Caswell-Massey – Number Six

“Leather-Bound Study”

Caswell-Massey is a soap and fragrance company founded in Newport, Rhode Island in 1752. They make these big, classic oval bars of soap that are expensive but last a long time and have a lot of personality, including the “Presidential Collection,” (which I purchased)—three soaps being famous for preference by Eisenhower, Kennedy, and Washington (that would be George—Founding Father and first President of the USA?) From their New York stores they purportedly sold their products to the Astors and the Vanderbilts, Edgar Allan Poe, George Gershwin, Judy Garland, Cole Porter, Katharine Hepburn, Greta Garbo, Lauren Bacall, Jacqueline Onassis, and the Rolling Stones. That's quite a guest list.

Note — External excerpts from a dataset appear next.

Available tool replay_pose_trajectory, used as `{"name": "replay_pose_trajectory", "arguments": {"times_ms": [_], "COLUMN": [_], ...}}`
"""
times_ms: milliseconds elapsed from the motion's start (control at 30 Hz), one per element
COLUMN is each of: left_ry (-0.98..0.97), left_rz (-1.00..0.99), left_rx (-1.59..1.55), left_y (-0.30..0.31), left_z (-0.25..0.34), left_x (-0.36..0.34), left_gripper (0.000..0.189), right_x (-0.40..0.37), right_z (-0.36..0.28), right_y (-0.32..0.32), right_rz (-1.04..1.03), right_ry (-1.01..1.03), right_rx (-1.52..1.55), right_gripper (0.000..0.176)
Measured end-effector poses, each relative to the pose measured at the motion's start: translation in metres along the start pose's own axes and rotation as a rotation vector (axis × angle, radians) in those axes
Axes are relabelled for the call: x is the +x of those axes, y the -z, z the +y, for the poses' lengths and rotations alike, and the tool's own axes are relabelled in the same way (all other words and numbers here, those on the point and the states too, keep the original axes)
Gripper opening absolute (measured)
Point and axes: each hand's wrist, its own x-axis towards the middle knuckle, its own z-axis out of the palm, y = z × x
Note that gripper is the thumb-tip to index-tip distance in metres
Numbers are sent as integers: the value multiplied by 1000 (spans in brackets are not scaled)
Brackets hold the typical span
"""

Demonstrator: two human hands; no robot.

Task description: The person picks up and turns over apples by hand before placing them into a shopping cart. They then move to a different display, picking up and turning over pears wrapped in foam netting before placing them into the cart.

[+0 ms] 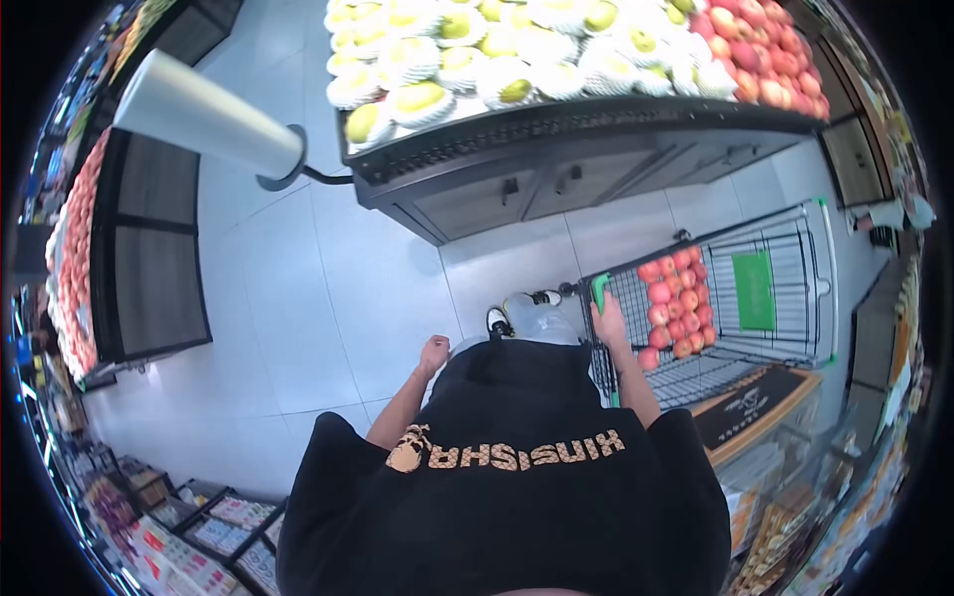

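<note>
My right hand is closed around the green handle of a shopping cart. Several red apples lie grouped inside the cart's wire basket. A green panel is fixed in the cart beyond them. My left hand hangs beside my hip with its fingers curled in, and no object shows in it.
Ahead stands a dark display stand with pale fruit in white foam nets and red fruit. A bag roll sticks out at its left corner. Another fruit stand is at left; a wood-framed counter sits beside the cart.
</note>
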Motion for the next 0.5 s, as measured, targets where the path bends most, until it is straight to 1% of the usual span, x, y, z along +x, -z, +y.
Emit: {"name": "replay_pose_trajectory", "arguments": {"times_ms": [67,167,233,300,333,367,433,467,500], "left_ry": [88,133,156,168,175,180,178,190,193], "left_rz": [-13,4,23,10,29,34,33,38,36], "left_rx": [-143,-255,-275,-262,-262,-287,-212,-231,-165], "left_y": [8,10,8,3,-2,-5,-14,-20,-21], "left_z": [0,-7,-13,-19,-19,-18,-13,-11,-1], "left_x": [2,-4,-1,1,2,5,9,10,9], "left_gripper": [32,31,30,30,30,30,34,34,35], "right_x": [6,11,17,22,25,27,31,34,38], "right_z": [-20,-20,-20,-15,-14,-13,-14,-15,-14], "right_y": [3,-7,-6,-2,0,2,6,7,6], "right_rz": [-126,-116,-114,-210,-213,-221,-213,-200,-214], "right_ry": [-103,-47,-40,-49,-53,-35,-16,33,47], "right_rx": [70,78,65,81,60,43,157,159,148], "right_gripper": [36,35,36,43,48,48,53,56,56]}}
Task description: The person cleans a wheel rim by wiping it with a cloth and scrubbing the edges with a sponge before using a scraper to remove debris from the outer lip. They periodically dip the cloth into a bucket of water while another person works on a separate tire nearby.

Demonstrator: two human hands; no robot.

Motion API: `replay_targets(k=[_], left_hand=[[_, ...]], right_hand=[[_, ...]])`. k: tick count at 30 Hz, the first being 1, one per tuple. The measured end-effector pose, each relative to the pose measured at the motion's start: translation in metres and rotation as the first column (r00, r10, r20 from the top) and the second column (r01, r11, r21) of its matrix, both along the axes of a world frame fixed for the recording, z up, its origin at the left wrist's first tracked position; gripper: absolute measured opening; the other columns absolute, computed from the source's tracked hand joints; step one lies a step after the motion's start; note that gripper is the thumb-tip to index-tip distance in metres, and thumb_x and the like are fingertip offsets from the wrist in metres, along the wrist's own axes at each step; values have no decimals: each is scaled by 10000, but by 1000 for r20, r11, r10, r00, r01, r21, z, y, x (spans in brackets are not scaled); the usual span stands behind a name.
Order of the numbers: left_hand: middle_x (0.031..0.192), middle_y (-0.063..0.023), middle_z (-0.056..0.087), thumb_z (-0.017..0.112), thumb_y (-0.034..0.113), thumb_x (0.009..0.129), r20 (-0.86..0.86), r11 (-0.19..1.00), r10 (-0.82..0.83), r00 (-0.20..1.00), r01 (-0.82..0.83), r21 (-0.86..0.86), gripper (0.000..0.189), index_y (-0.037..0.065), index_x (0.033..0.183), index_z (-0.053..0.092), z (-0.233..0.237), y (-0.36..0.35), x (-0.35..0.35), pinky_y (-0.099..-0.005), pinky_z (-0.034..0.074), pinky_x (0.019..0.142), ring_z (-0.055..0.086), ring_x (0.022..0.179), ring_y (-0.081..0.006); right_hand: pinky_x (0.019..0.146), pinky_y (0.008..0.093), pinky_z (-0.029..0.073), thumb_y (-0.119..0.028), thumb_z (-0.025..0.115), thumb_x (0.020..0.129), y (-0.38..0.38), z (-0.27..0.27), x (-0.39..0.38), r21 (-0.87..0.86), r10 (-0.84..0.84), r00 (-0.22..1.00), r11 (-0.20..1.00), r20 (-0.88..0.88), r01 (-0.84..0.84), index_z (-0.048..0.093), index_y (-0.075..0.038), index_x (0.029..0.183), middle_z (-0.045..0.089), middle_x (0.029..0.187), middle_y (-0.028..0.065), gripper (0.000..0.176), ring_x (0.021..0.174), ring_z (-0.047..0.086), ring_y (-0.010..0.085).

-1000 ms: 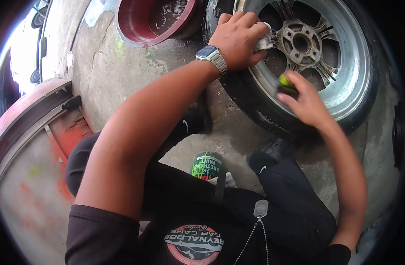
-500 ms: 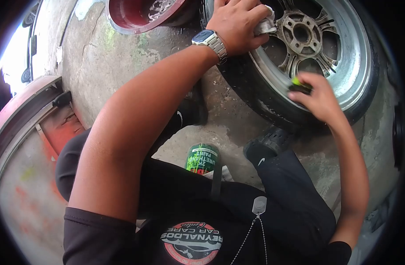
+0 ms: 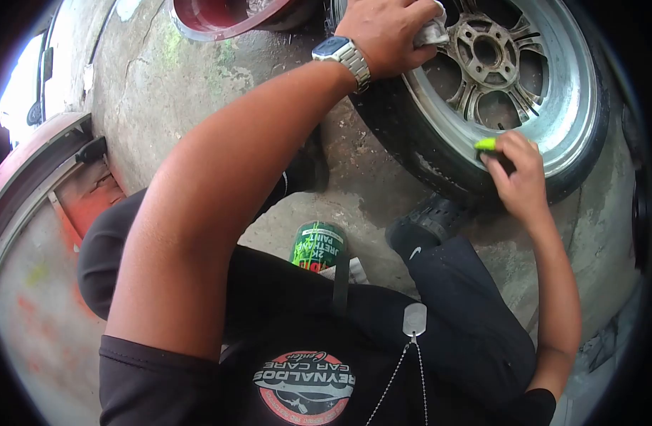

Also, and possibly most significantly, I'm speculating that “Number 6” (Patrick McGoohan) in The Prisoner was named after this soap. When I first smelled it, it gave me a weird, nostalgic feeling; some relative from my distant past no doubt had this in their house, but no way to remember now. The soap is brown, and a big egg shape; it's very masculine but also a bit dandyish. You think of a room, a study, with leather-bound books, a decanter of whisky, and someone smoking a pipe. The Caswell-Massey website tells us its recipe includes: citrus, bergamot, orange blossoms, rosemary, narcissus; but don't expect it to smell like a bed of flowers, an orange grove, or a cup of Earl Grey tea (though you may very well think of tea-time). They also mention “27 additional aromatics” (secret?) and herein I believe is where this elusive, evocative scent lies. Since they aren't giving it up, I'm going to use my olfactory powers and make a wild guess: clary sage, sassafras, hyssop, ylang-ylang, cassia, grains of selim, barberry, angelica, holy basil, sweet cicely, epazote, elderflower, olida, njangsa, akudjara (akudjara—no?), mountain horopito, lemon verbena, jiaogulan, galingale, kaffir lime, jimbu, quassia, tsuga, ravensara, tannis root (tannis anyone?), fingerroot, and grains of paradise. Am I right?

It was a portentous day when I first brought the ostrich-egg of Caswell-Massey Number Six into my house, during a torrential downpour and a horrendous political season, and I couldn't help but think of witches burning in New England, Portuguese whaling ships, and the Newport Folk Festival—Pete Seeger trying to chain-saw the power cable as Bob Dylan and his electric band torched the future—which is all myth, of course, as is the one about George Washington chopping down the cherry tree in order to fashion himself some wooden teeth, and most likely the one about this being his favorite soap. But hell, the soap has been around since 1780—so just imagine, over the years, all who did use it—and smelled like this—it kind of gives me the willies, actually, to think about it. If I take a big inhalation of the fragrance, my mind if filled with images: gay sailors On the Town, sweat puddling in the wooden pew of an un-air-conditioned church, the last long day of summer, a mysterious linen-clad visitor, the sunbaked backseat of a 1959 Ford, ill-timed success, unexpected sex, and the frustration of it all.